UPDATE 1-WHO to launch cheap meningitis vaccine in Africa

Mon Nov 22, 2010 7:20pm GMT
 

* Generic-made vaccine protects against meningitis A

* WHO hopes to immunise 450 million Africans by 2015

(Adds MSF saying vaccine is a "game changer", para 15)

By Kate Kelland, Health and Science Correspondent

LONDON, Nov 22 (Reuters) - More than 12 million people in Burkino Faso will be the first to receive a new meningitis vaccine as part of an Africa-wide immunisation plan, the World Health Organisation said on Monday.

The vaccine, called MenAfriVac and made by Serum Institute of India, will be used to inoculate 450 million people throughout the continent by 2015.

It was developed for use against a type of the disease common in Africa and, at just 50 U.S. cents per dose, it is designed to be cheap enough that poorer countries can afford it.

It protects against bacterial meningitis A, a strain of the disease that causes annual epidemics in 25 countries in Africa in which thousands die and many more are permanently disabled.

"The impact of this vaccine will be truly enormous," said Jean-Marie Okwo-Bele, the WHO's director of vaccines, who announced the launch of the MenAfriVac programme at a briefing in London. "This will affect the lives of 450 million people who are at risk of this disease in the African meningitis belt."

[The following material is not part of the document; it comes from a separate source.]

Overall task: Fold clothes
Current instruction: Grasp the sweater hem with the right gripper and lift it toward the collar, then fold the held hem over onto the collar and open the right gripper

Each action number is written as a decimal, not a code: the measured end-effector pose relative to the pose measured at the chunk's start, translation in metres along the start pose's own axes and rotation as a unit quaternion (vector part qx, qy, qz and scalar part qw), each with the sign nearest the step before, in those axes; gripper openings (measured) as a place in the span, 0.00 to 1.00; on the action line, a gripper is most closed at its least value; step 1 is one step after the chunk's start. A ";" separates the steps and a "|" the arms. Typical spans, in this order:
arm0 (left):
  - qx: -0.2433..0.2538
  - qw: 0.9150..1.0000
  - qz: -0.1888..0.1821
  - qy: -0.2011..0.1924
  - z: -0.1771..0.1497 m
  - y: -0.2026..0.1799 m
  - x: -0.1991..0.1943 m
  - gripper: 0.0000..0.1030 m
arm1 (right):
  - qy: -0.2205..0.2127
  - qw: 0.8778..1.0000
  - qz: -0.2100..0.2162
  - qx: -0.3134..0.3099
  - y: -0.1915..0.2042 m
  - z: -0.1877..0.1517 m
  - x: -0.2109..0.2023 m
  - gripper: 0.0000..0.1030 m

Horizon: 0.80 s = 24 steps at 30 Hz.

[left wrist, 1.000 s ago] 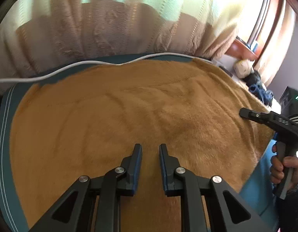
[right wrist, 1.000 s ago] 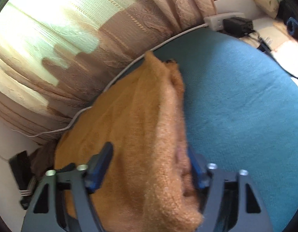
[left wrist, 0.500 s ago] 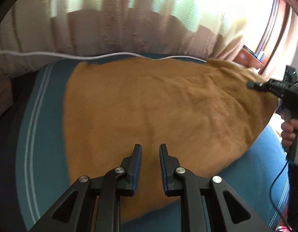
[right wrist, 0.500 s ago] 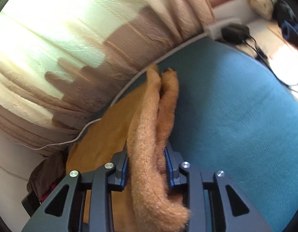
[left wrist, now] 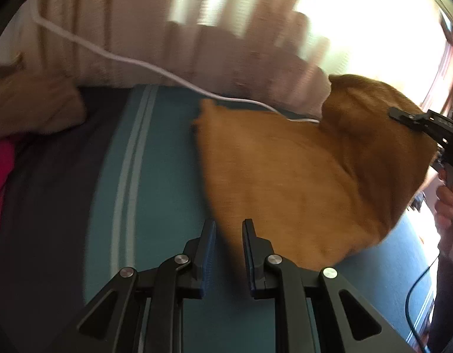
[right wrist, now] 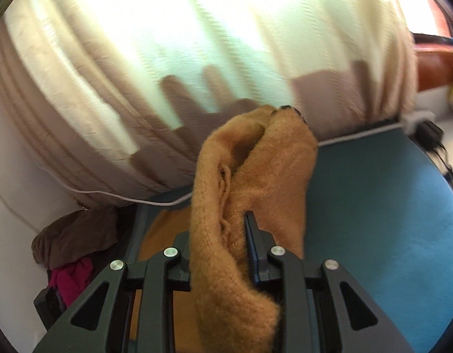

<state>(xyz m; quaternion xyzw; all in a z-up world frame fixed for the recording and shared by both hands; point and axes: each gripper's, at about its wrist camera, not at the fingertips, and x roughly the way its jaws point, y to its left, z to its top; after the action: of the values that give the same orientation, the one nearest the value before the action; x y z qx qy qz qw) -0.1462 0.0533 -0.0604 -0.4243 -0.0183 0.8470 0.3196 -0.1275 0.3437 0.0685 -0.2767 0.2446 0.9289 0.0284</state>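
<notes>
Holding: the right gripper has its fingers clenched on a bunched edge of the orange fleece garment, centre of the right wrist view; the same gripper shows at the right edge of the left wrist view, with the cloth raised there.
Reason for hold: judged a lift of one side so it can be carried across the rest of the garment as a fold.
Garment position: its lifted part hangs from the right gripper at right of the left wrist view; the rest lies on the bed, reaching towards lower centre.
Left gripper: fingers released, a gap between them, nothing held; its tips sit at the garment's near edge, contact not clear through the blur.
Reason for left placement: judged ready to pin or take the near edge.
Surface: bed under a teal cover with pale stripes at centre left.
Room: cream and brown curtain across the top; white cable along the bed's far edge.
Other cloth: brown garment and pink garment, lower left of the right wrist view.
</notes>
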 end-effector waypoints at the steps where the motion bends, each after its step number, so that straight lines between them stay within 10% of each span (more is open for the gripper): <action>1: -0.008 1.000 0.005 0.000 0.000 0.007 0.000 0.19 | -0.002 1.000 0.001 -0.014 0.013 -0.002 0.004 0.27; 9: -0.050 0.999 0.009 -0.009 -0.008 0.041 -0.005 0.19 | 0.027 0.987 -0.007 -0.157 0.119 -0.052 0.071 0.25; 19: -0.079 0.997 -0.007 -0.009 -0.009 0.057 0.010 0.19 | 0.030 0.929 -0.064 -0.363 0.187 -0.155 0.108 0.24; 24: -0.086 0.996 -0.013 -0.012 -0.011 0.061 0.008 0.19 | 0.013 0.934 -0.061 -0.352 0.184 -0.150 0.102 0.24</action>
<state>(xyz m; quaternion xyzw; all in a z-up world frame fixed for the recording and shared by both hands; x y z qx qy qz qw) -0.1740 0.0073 -0.0914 -0.4396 -0.1003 0.8433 0.2924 -0.1731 0.1031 -0.0135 -0.2956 -0.1144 0.9483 -0.0177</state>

Bacterial meningitis, called meningococcal meningitis, is a serious infection of the thin lining surrounding the brain and spinal cord. It can cause severe brain damage and is fatal in 50 percent of cases if untreated.

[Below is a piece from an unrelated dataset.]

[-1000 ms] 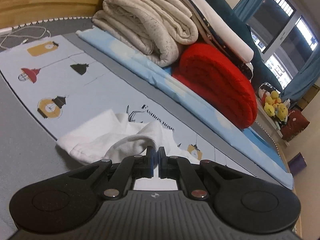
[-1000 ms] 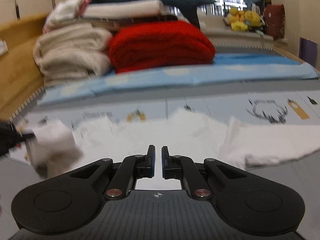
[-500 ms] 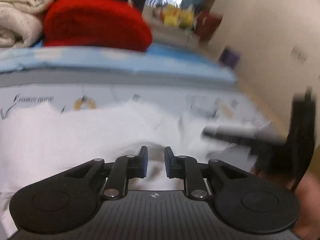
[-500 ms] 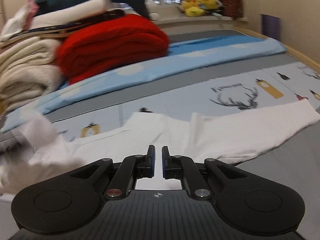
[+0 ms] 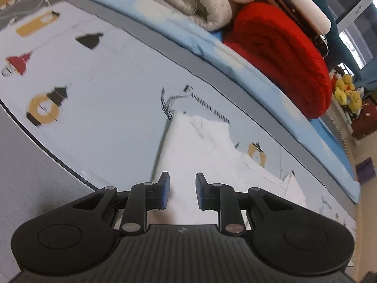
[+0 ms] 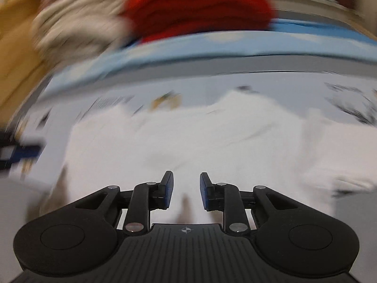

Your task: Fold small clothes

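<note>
A small white garment [image 5: 212,151] lies spread on the pale printed bedsheet [image 5: 106,89]. In the left wrist view my left gripper [image 5: 181,189] hovers over the garment's left part, its blue pads apart with only the cloth lying below the gap. The right wrist view is blurred: the white garment [image 6: 188,146] stretches across the frame, one sleeve reaching right. My right gripper [image 6: 186,188] is above its near edge, jaws opening, nothing pinched between the pads. The other gripper shows as a dark blur at that view's left edge [image 6: 16,151].
At the back of the bed are stacked beige blankets [image 5: 207,2], a rolled red blanket [image 5: 282,54] and a light blue folded sheet [image 5: 235,70]. Yellow plush toys [image 5: 346,92] sit by the window. A wooden headboard [image 6: 16,54] is at the left.
Both grippers went from shut to apart. The garment, bunched a second ago, now lies spread flat. The left gripper swung right, then back left; the right one sank toward the cloth.
</note>
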Action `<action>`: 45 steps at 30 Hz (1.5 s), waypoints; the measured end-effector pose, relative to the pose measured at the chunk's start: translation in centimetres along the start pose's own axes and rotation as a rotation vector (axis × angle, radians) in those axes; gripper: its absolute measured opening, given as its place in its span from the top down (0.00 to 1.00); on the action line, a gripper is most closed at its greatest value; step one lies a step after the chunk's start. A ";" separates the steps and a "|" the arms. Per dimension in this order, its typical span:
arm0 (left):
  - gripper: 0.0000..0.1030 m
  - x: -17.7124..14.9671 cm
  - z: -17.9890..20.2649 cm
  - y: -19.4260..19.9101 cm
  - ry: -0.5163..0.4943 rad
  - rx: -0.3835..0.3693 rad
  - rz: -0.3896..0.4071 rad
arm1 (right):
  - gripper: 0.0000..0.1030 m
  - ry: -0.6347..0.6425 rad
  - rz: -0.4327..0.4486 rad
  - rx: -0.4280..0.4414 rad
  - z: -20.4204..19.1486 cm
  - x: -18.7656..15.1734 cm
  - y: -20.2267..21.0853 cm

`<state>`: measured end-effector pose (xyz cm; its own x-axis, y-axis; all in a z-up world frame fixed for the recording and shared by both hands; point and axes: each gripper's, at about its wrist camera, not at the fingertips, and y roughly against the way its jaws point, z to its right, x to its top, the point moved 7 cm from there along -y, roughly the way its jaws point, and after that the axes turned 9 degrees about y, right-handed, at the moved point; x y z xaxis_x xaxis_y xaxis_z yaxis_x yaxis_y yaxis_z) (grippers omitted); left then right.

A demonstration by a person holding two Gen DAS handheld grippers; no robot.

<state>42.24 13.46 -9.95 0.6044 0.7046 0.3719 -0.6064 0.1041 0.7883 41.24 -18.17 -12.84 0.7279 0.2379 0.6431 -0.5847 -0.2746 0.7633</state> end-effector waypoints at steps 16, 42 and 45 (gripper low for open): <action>0.74 -0.4 -0.6 0.6 -0.029 0.006 -0.022 | 0.87 0.288 -0.024 -0.025 -6.1 -1.9 -3.4; 0.74 -2.1 -0.9 -3.1 -0.077 0.048 -0.082 | 0.88 -0.632 0.369 -0.244 16.7 1.4 8.5; 0.74 -1.4 -1.0 -3.8 -0.072 0.044 -0.067 | 0.88 -0.584 0.466 -0.224 15.7 2.9 9.9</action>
<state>43.19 12.77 -13.97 0.6792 0.6445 0.3510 -0.5411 0.1167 0.8328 43.17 -34.84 -4.43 0.4236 -0.4015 0.8120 -0.8897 -0.0160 0.4562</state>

The so-called "meningitis belt" in sub-Saharan Africa, which has the highest rates of the disease in the world, stretches from Senegal in the west to Ethiopia in the east.

Okwo-Bele said about 85 percent of meningitis cases in Africa were caused by meningitis A and the disease hit mainly in the dry season, between January and March.

"TERRIFYING DISEASE"

According to WHO figures, 14 African countries that collected good data in the 2009 season reported a total of 78,416 suspected cases, including 4,053 deaths, the largest number since an epidemic in 1996.

"It's a terrifying disease," Okwo-Bele said as he described places in his homeland of the Democratic Republic of the Congo where seasonal epidemics are common.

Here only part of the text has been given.